*WHAT YOU ARE ASKED TO DO*:
In the data that follows, find the line with "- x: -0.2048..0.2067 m"; transcribe it, every later line up to the one with "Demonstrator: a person", and that line as well, exactly and with no others.

--------------------

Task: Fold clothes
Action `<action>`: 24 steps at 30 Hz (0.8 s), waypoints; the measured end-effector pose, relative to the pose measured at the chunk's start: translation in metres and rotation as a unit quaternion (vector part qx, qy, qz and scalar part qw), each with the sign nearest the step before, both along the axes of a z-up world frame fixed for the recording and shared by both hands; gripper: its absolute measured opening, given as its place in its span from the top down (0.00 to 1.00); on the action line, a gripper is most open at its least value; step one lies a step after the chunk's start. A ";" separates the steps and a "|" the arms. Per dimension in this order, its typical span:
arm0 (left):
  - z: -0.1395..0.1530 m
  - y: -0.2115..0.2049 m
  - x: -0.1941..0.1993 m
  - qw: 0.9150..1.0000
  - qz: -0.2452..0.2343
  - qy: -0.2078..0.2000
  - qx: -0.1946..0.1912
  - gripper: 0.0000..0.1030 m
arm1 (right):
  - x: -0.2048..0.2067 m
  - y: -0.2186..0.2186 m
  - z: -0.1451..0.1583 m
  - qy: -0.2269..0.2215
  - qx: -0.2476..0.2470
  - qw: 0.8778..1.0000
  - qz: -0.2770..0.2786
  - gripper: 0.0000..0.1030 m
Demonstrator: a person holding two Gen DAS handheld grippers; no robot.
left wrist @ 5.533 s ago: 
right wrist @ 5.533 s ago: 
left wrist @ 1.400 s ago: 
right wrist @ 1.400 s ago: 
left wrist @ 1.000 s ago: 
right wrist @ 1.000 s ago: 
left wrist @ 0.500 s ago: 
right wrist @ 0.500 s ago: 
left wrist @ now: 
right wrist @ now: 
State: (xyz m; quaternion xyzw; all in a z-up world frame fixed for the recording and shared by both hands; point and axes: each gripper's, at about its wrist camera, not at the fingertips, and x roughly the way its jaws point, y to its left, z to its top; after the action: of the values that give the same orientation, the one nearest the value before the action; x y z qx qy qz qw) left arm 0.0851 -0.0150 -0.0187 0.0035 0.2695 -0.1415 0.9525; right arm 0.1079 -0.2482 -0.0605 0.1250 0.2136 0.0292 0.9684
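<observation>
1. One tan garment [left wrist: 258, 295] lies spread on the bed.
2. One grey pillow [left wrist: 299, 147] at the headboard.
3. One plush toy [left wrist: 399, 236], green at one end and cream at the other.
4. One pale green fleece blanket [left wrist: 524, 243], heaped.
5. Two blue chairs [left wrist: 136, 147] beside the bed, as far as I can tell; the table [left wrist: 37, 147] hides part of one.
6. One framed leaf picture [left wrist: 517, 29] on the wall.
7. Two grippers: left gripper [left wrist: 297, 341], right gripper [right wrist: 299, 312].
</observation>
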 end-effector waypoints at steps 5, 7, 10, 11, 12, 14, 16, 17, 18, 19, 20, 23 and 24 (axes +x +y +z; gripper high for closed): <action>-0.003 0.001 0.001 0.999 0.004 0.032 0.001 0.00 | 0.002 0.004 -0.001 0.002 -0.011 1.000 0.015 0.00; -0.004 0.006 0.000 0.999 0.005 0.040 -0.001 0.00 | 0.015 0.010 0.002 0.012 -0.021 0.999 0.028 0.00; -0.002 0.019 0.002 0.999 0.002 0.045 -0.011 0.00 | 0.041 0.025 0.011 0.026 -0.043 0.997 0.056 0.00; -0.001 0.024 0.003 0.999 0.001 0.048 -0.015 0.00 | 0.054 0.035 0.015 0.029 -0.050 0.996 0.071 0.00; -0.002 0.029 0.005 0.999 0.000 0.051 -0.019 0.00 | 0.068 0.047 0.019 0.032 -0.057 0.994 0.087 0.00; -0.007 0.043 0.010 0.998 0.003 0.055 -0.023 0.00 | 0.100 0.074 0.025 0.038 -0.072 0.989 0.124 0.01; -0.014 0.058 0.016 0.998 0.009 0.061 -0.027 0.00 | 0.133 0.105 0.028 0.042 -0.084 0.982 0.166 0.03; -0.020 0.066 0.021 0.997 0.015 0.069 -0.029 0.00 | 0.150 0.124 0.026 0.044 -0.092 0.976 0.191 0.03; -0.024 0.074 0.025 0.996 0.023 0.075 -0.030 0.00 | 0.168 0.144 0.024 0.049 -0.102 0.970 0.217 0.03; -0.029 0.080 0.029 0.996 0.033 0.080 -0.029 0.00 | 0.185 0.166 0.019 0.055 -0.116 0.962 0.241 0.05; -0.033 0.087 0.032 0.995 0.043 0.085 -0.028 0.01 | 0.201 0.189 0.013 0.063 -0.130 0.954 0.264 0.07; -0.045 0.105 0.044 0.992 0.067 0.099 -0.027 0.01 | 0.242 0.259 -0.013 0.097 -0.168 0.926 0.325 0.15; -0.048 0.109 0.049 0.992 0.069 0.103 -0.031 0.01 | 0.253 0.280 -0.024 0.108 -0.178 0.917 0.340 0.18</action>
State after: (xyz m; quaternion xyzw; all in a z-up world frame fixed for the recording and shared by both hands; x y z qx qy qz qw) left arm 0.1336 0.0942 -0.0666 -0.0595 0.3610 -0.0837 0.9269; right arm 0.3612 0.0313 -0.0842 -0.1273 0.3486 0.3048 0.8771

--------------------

*RESPONSE AREA*:
  - x: -0.2048..0.2067 m
  - y: -0.2186..0.2186 m
  - z: -0.1451..0.1583 m
  - qy: -0.2269..0.2215
  - qx: -0.2476..0.2470
  - qw: 0.8778..1.0000
  - qz: -0.2770..0.2786
  - gripper: 0.0000..0.1030 m
Demonstrator: a person holding two Gen DAS handheld grippers; no robot.

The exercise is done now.